Design for Social Innovation Course
Since 2017, students from Harvard T.H. Chan School of Public Health and across the University come together at the Harvard iLab over the course of one semester for a new class offered by the D-Lab: Design of Social Innovation. The course is led by Patrick Whitney, Professor in Residence, and Andre Nogueira Visiting Scientist at Harvard T.H. Chan School of Public Health, and is designed to give students a hands-on introduction to design methods and frameworks as a complementary approach to complex public health challenges, specially when information is incomplete and fast-changing.
On its first iteration, students were tasked to look at the World Health Organization (WHO) and the way it addresses pandemics, and then design solutions to help it more effectively manage disease outbreaks. To keep their thinking fresh, students were forbidden from researching how WHO already works. They looked at different models of change, made conjectures, and then researched whether their ideas could work.
On its second iteration, students were asked to work with six different organizations in the Boston area and from other cities in the US, dealing with food insecurity, aging, and mobility. Students were exposed to problems that were both socially relevant and rich with business opportunities presented by these organizations. In order to help these organizations, students were involved in diverse activities including gathering and analyzing ethnographic data, identifying patterns in the daily life, reframing problems, using early stage prototypes, concept creation and design of flexible systems and other design practices.

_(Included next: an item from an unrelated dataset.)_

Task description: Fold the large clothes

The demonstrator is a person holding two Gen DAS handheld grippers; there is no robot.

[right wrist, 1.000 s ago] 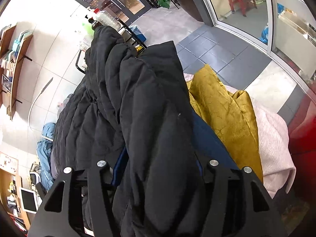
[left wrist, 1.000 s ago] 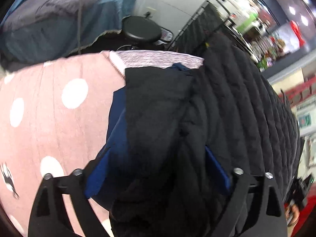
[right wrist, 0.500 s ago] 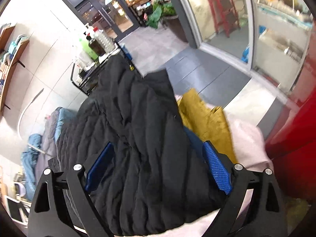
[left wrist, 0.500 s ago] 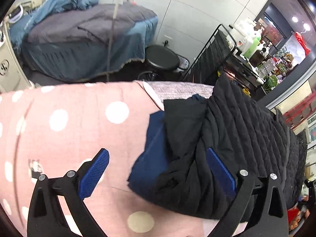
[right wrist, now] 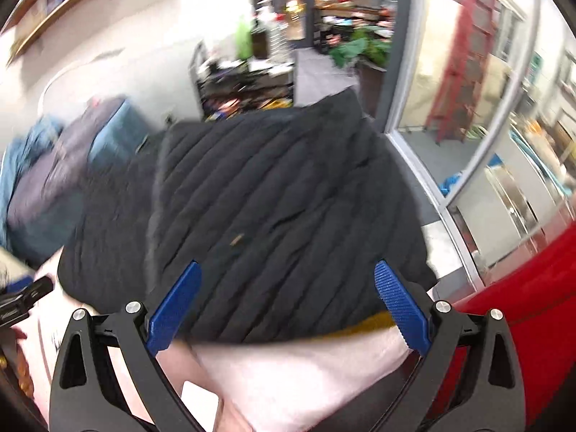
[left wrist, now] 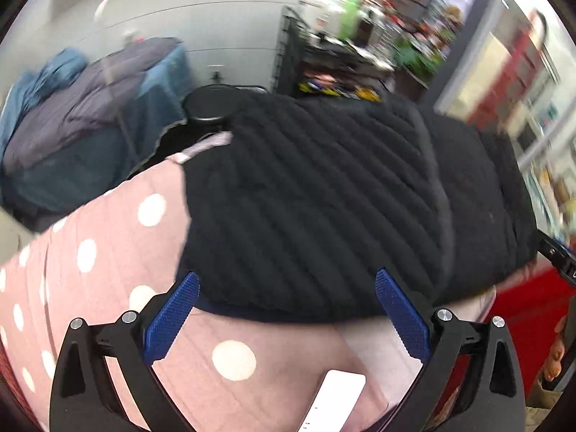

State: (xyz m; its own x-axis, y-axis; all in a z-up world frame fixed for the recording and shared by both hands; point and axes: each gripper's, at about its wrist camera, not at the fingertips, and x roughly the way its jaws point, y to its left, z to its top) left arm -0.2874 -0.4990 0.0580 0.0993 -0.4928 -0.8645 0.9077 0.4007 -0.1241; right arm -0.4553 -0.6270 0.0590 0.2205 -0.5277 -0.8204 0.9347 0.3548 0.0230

In addition to weekly critiques, the class receives frequent visits from experts in both fields design and public health to discuss students insights, and defend their concepts while learning how to work collaboratively. Usually, students start the class considering “design” as the process of creating a building or smartphone, and leave the course realizing how they can leverage design to tackle large, ambiguous problems in public health.
The Design for Social Innovation course is not about what is, but what might be.